16th-century Scottish courtier

Henry Kemp of Thomastoun was a Scottish courtier.

==Career==
Henry or Harry Kemp was a yeoman of the king's chamber and the pursemaster of James V of Scotland. He accompanied the king and made payments for him and handed out tips and rewards. The royal treasurer's accounts include various payments to Kemp for the purse. On 26 May 1526 he received £20 in the tennis court at Stirling Castle.

His land were at Thomastoun, near Cupar in Fife, Scotland.

In April 1532, Kemp spent £20 Scots on the expenses of keeping James Stewart, the infant son of James V and Elizabeth Schaw, and his nurse's wages.

Kemp had custody of some of the king's rings and jewels, his gold combs and toothpick, and a number of velvet bonnets. The hats and bonnets wee decorated with gold buttons and badges, enamelled and set with diamonds.

James V died at Falkland Palace on 14 December 1542. A will and testament of the king was generally regarded as forged or invalid. A copy was preserved by Regent Arran.
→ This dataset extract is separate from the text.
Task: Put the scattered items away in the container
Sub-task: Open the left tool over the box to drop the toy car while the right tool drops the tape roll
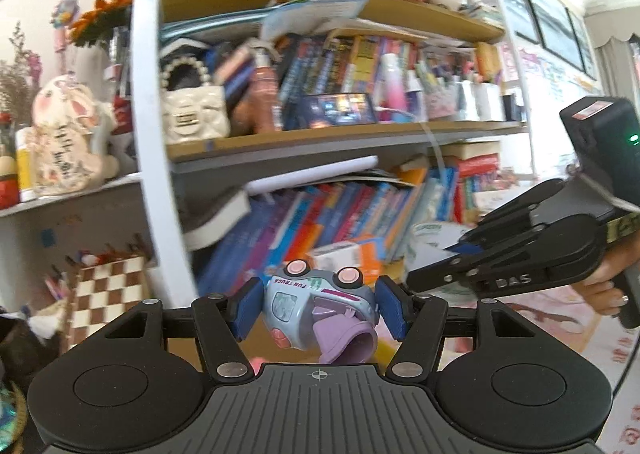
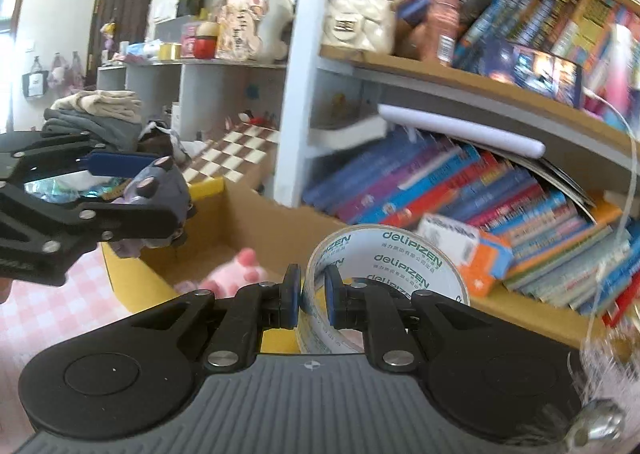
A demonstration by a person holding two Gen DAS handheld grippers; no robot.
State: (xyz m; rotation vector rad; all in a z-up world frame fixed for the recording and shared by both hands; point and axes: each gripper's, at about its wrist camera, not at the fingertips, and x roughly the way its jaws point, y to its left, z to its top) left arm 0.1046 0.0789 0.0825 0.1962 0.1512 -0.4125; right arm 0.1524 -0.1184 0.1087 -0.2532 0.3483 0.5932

Dated 14 December 1542 in the king's bedchamber at Falkland, it was witnessed by James Learmonth of Dairsie, Master Household; Henry Kemp of Thomastoun; Michael Durham, the king's doctor; John Tennent, William Kirkcaldy of Grange, Master Michael Dysart, Preceptor of St Anthony's at Leith; John Jordan, Rector of Yetham; Francis Aikman, perfumerer, and others at the bedside.

Kemp was "customer" of Fife in 1554, in charge of collecting customs and duties for the crown.

==Family==
Kemp married Janet Durie, daughter and heiress of Robert Durie of Durie, and subsequently adopted the surname Durie. Janet Durie was forced to marry Kemp by James V. Their daughter, Janet Durie, married Andrew Wardlaw, a son of Henry Wardlaw of Torrie, in 1562.